The result should be the listing below restated word for word, with images left out.
▼
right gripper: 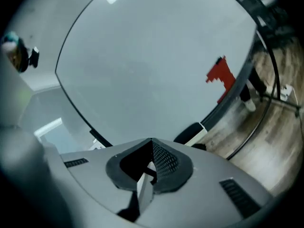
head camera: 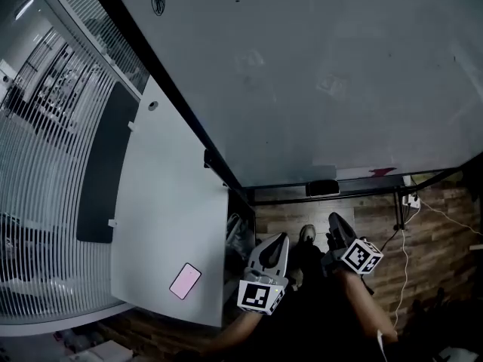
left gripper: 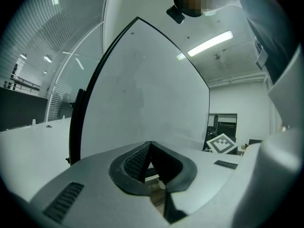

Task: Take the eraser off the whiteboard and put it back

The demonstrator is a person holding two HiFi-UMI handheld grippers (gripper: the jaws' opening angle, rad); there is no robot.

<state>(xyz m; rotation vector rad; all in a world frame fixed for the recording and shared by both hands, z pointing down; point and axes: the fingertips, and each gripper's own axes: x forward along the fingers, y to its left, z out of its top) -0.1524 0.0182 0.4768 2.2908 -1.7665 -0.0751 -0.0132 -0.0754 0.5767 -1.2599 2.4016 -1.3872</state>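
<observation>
I see both claws pressed together with nothing between them: the left gripper (left gripper: 150, 145) and the right gripper (right gripper: 152, 141) face the whiteboard (head camera: 317, 74). The eraser (head camera: 322, 188) sits on what looks like the ledge at the board's bottom edge. It is apart from both grippers and near a red mark (right gripper: 219, 76).

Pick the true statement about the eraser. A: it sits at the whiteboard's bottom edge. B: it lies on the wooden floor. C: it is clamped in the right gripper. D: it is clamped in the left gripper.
A: the eraser sits at the bottom frame of the whiteboard, while the left gripper and right gripper are both shut on nothing.
</observation>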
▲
ANSWER TO THIS TASK:
right gripper: 
head camera: 
left gripper: 

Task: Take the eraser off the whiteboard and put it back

The demonstrator is a person holding two HiFi-UMI handheld grippers (gripper: the jaws' opening angle, rad); there is no robot.

<state>(xyz m; rotation vector rad; all in a world frame fixed for the recording and shared by both hands, z pointing down; point and axes: the fingertips, and each gripper's own axes: x forward along the fingers, y to its left, z out of its top) -0.1524 0.0182 0.4768 2.2908 -1.7665 -0.0751 -0.0132 -0.0754 0.5767 -1.2599 2.4016 -1.3872</state>
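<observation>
I see both claws pressed together with nothing between them: the left gripper (left gripper: 150, 145) and the right gripper (right gripper: 152, 141) face the whiteboard (head camera: 317, 74). The eraser (head camera: 322, 188) sits on what looks like the ledge at the board's bottom edge. It is apart from both grippers and near a red mark (right gripper: 219, 76).

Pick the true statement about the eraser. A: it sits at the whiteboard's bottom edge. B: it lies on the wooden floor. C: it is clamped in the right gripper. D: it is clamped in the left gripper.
A: the eraser sits at the bottom frame of the whiteboard, while the left gripper and right gripper are both shut on nothing.
</observation>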

The requested output is complete.